The maths is simple: if you save less but work longer, you’ll end up in the same place as someone who saves more but retires earlier.

An investment strategy provides the thrust for your retirement aeroplane. But again, retirement age matters: “Retiring five years early would require CPI +6.8% net annual returns for 35 years to make up for CPI +5% annual returns over 40 years,” says Botha.

Preservation, meanwhile, guarantees that fuel and thrust are not lost during mid-flight job changes. “Lack of preservation is the biggest destructor of retirement outcomes,” Botha warns. “That’s why we have average replacement ratios of 25% at retirement in South Africa. We’ve had recent regulatory interventions covering default preservation, compulsory annuitisation and two-pot legislation, to address this crisis.”



The fourth control, costs, acts as a drag. But Botha points out that while reducing operational costs is important, it barely moves the needle compared to other control levers.

Why retirement age is key to a successful landing

Retirement age is one of the most influential controls.

“Extending the runway by five years dramatically improves adequacy without requiring unrealistic contribution hikes or investment return expectations. A five-year shift from 65 to 60 shortens the savings runway and lengthens the drawdown period, reducing replacement ratios dramatically. We call this the “double whammy” impact. If a retirement fund member saves 17.5% of their salary over their career, earning an average annual investment return of CPI plus 5%, and retires at 60 instead of 65, it will slash their replacement ratio from 75% to 53% of their salary.”
- Riaan Botha, Head of Benefit Consulting and Actuary at Simeka Consultants and Actuaries.

To land the retirement plane safely, every control needs to work in harmony. If the retirement age is set too low, contributions are too modest, and savings aren’t preserved, the plane runs out of fuel before reaching its destination. But when retirement age aligns with realistic contributions, disciplined preservation, and a sound investment strategy, the landing is far smoother.
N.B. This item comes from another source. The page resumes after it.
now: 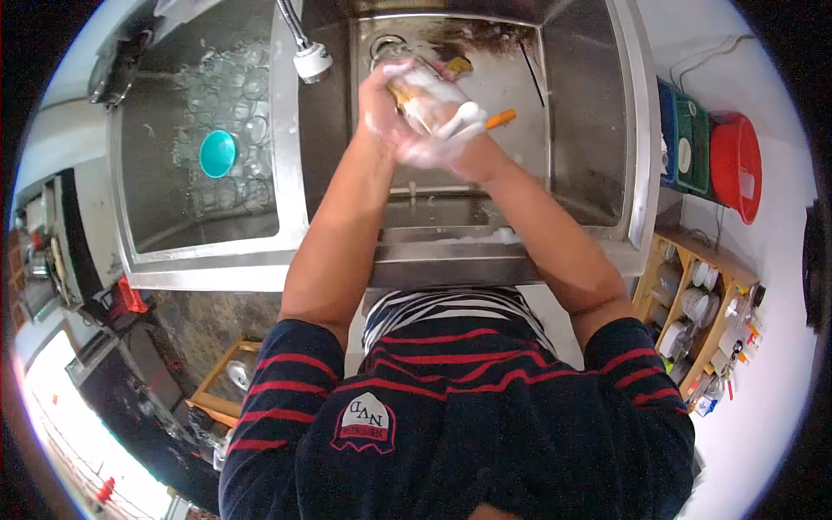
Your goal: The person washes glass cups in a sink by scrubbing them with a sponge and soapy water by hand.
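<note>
Both hands meet over the right sink basin, covered in white foam. My left hand (381,108) is wrapped round a soapy clear glass (440,87), which is tilted. My right hand (446,147) is closed against the near side of the glass. Foam and the hands' overlap hide what its fingers hold. A short orange handle (501,119) sticks out beside my right hand; I cannot tell whether it is held or lies in the basin. Beyond the glass, a yellow-green scrap (458,66) shows. A clear round rim (387,43) shows behind my left fingers.
Several clear glasses (247,87) and a turquoise bowl (217,154) sit in the left basin (156,217). A white faucet head (312,63) hangs at the divider. Dark food residue (494,39) lies in the right basin. A red bucket (735,169) and a wooden dish rack (693,303) stand right.
</note>
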Demonstrator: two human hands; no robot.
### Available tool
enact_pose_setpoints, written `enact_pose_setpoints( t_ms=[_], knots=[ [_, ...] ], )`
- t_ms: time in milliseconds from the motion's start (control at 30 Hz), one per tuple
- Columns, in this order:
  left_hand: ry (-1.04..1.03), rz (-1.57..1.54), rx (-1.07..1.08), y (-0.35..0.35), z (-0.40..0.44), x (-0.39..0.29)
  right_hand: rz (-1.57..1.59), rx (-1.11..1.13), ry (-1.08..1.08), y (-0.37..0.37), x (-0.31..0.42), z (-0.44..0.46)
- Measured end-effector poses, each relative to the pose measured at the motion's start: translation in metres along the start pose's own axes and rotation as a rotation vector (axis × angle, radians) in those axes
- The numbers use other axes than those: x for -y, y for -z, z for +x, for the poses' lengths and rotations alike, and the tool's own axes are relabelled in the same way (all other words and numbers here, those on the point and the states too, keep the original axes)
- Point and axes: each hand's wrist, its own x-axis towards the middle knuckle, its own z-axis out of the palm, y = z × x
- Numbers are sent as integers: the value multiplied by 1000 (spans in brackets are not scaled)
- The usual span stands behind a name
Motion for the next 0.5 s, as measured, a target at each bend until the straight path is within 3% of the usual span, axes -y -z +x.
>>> enact_pose_setpoints(
  t_ms=[33, 100, 167, 200, 233, 267, 300, 333, 367, 433, 467, 500],
  knots=[
    [11, -87, 226, 1, -5, 1, 728, 25, -254, -2, -4, -3],
    [-25, -29, 239, -4, -4, 1, 754, -9, -183, 4, 31, 7],
    [20, 62, -119, 2, 4, -2, -18, -24, 35, 7, 33, 6],
    [29, 117, -196, -1, 6, 0, -561, -42, 274, 8, 3, -2],
    [37, 176, -269, -2, 4, 1, -651, -71, 247, -4, -16, -12],
    [17, 180, -186, 8, 5, 1, -658, -27, 211, -5, -5, -11],
    [-13, 185, -105, 16, 6, -1, -610, 84, 107, -9, -8, -10],
    [-145, 247, 93, 14, 5, -5, -539, 25, 125, -22, -17, -1],
    [-277, 302, 285, 11, 1, -6, 377, -146, -127, -8, 17, 7],
    [-253, 179, 236, -1, -4, -1, 817, -60, -123, 5, 40, 7],
    [-162, 178, 124, 4, -1, 0, 797, -80, -115, 12, 38, 10],
    [-143, 177, 141, 3, -1, 1, 396, -57, 17, 14, 34, 10]
  ],
)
However, raising the retirement age involves more than just adjusting numbers. Social and cultural expectations, health realities, income inequality and workforce dynamics all shape the timing and decision-making around retirement.

Retirement is personal, but its success depends on collective control.

“The call to action is clear, Employers, trustees and employees must collaborate and engage in data-driven discussions about retirement age, while members must be educated on the impact of early retirement, and preserve savings at all costs."
- Riaan Botha, Head of Benefit Consulting and Actuary at Simeka Consultants and Actuaries.

Botha concludes that, in a world where the target keeps moving, managing the control room is not optional; it's mission-critical. By aligning controls, especially retirement age, with informed strategies and stakeholder engagement, we can move closer to the ultimate goal: better retirement outcomes for all.